*ASSIGNED TASK*:
Write out all of the data again, exactly as it reads.

*STORED DATA*:
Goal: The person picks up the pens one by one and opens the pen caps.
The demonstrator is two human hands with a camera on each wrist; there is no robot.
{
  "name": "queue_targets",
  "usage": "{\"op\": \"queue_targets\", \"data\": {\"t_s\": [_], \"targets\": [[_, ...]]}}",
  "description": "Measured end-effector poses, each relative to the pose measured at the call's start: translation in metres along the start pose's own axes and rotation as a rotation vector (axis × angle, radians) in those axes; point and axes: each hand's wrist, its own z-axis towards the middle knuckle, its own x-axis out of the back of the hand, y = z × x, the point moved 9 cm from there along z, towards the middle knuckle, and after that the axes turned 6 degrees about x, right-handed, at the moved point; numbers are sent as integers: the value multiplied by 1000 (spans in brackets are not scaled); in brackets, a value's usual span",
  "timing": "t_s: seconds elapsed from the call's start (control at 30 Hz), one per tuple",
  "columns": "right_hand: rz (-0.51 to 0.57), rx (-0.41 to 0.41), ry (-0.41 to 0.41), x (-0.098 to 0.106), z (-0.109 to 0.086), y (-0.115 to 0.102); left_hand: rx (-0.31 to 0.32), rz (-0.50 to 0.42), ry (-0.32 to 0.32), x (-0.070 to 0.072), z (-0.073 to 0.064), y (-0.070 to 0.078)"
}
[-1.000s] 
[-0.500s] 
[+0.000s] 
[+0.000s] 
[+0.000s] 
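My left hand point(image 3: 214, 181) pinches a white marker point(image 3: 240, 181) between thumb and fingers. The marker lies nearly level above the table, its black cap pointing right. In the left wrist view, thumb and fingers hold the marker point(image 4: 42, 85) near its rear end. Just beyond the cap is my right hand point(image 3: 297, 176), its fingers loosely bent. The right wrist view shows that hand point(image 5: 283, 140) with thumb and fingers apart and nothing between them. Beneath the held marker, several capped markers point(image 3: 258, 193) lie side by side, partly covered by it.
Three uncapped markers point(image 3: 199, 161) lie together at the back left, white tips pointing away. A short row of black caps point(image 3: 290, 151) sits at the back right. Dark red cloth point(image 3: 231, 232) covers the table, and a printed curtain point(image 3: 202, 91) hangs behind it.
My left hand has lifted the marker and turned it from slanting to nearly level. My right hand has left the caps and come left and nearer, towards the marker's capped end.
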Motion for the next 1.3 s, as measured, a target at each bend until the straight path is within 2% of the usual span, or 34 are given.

*WRITTEN RESPONSE*:
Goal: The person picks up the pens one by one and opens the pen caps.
The demonstrator is two human hands with a camera on each wrist; there is no robot.
{
  "name": "queue_targets",
  "usage": "{\"op\": \"queue_targets\", \"data\": {\"t_s\": [_], \"targets\": [[_, ...]]}}",
  "description": "Measured end-effector poses, each relative to the pose measured at the call's start: translation in metres along the start pose's own axes and rotation as a rotation vector (axis × angle, radians) in those axes; point and axes: each hand's wrist, its own z-axis towards the middle knuckle, its own x-axis out of the back of the hand, y = z × x, the point moved 9 cm from there along z, towards the middle knuckle, and after that the axes turned 6 degrees about x, right-handed, at the moved point; numbers are sent as integers: the value multiplied by 1000 (spans in brackets are not scaled); in brackets, a value's usual span",
  "timing": "t_s: seconds elapsed from the call's start (control at 30 Hz), one per tuple",
  "columns": "right_hand: rz (-0.51 to 0.57), rx (-0.41 to 0.41), ry (-0.41 to 0.41), x (-0.098 to 0.106), z (-0.109 to 0.086), y (-0.115 to 0.102); left_hand: rx (-0.31 to 0.32), rz (-0.50 to 0.42), ry (-0.32 to 0.32), x (-0.070 to 0.072), z (-0.073 to 0.064), y (-0.070 to 0.078)"
}
[-1.000s] 
[-0.500s] 
[+0.000s] 
[+0.000s] 
[+0.000s] 
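My left hand point(image 3: 214, 181) pinches a white marker point(image 3: 240, 181) between thumb and fingers. The marker lies nearly level above the table, its black cap pointing right. In the left wrist view, thumb and fingers hold the marker point(image 4: 42, 85) near its rear end. Just beyond the cap is my right hand point(image 3: 297, 176), its fingers loosely bent. The right wrist view shows that hand point(image 5: 283, 140) with thumb and fingers apart and nothing between them. Beneath the held marker, several capped markers point(image 3: 258, 193) lie side by side, partly covered by it.
Three uncapped markers point(image 3: 199, 161) lie together at the back left, white tips pointing away. A short row of black caps point(image 3: 290, 151) sits at the back right. Dark red cloth point(image 3: 231, 232) covers the table, and a printed curtain point(image 3: 202, 91) hangs behind it.
My left hand has lifted the marker and turned it from slanting to nearly level. My right hand has left the caps and come left and nearer, towards the marker's capped end.
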Motion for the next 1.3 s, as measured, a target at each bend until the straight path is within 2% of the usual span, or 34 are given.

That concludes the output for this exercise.